[WHAT YOU NEED TO DO]
Everything in the listing except the pictures should be written out exactly.

[DATA EXCERPT]

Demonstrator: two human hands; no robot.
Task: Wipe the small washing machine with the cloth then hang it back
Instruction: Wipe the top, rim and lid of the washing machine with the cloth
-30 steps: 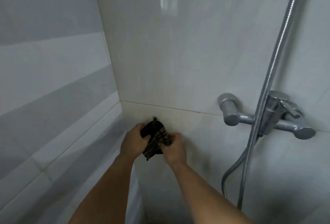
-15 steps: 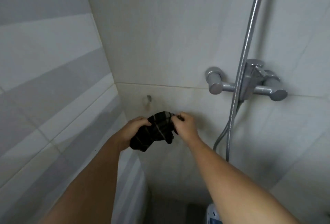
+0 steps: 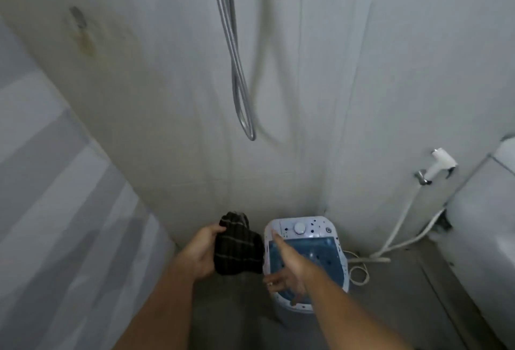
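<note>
A small white washing machine (image 3: 302, 228) with a blue translucent lid and a round dial stands on the floor against the wall. My left hand (image 3: 202, 253) grips a dark striped cloth (image 3: 238, 248) just left of the machine. My right hand (image 3: 287, 266) is spread above the blue lid with the thumb stretched toward the control panel and nothing in it. High on the wall at the upper left sits a small metal hook (image 3: 77, 17), bare.
A metal shower hose (image 3: 237, 71) loops down the wall above the machine. A white bidet sprayer (image 3: 441, 164) and its hose hang at the right, beside a white toilet (image 3: 487, 224). White cords (image 3: 359, 269) lie on the floor right of the machine.
The cloth came off the wall hook and moved down. My right hand let go of it and now hovers over the machine. My view tilted down from the tap to the floor.
</note>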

[EXERCISE SOLUTION]
Demonstrator: two human hands; no robot.
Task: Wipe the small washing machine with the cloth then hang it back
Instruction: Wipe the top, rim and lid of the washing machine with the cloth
-30 steps: 
-15 steps: 
+0 steps: 
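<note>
A small white washing machine (image 3: 302, 228) with a blue translucent lid and a round dial stands on the floor against the wall. My left hand (image 3: 202, 253) grips a dark striped cloth (image 3: 238, 248) just left of the machine. My right hand (image 3: 287, 266) is spread above the blue lid with the thumb stretched toward the control panel and nothing in it. High on the wall at the upper left sits a small metal hook (image 3: 77, 17), bare.
A metal shower hose (image 3: 237, 71) loops down the wall above the machine. A white bidet sprayer (image 3: 441, 164) and its hose hang at the right, beside a white toilet (image 3: 487, 224). White cords (image 3: 359, 269) lie on the floor right of the machine.
The cloth came off the wall hook and moved down. My right hand let go of it and now hovers over the machine. My view tilted down from the tap to the floor.
</note>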

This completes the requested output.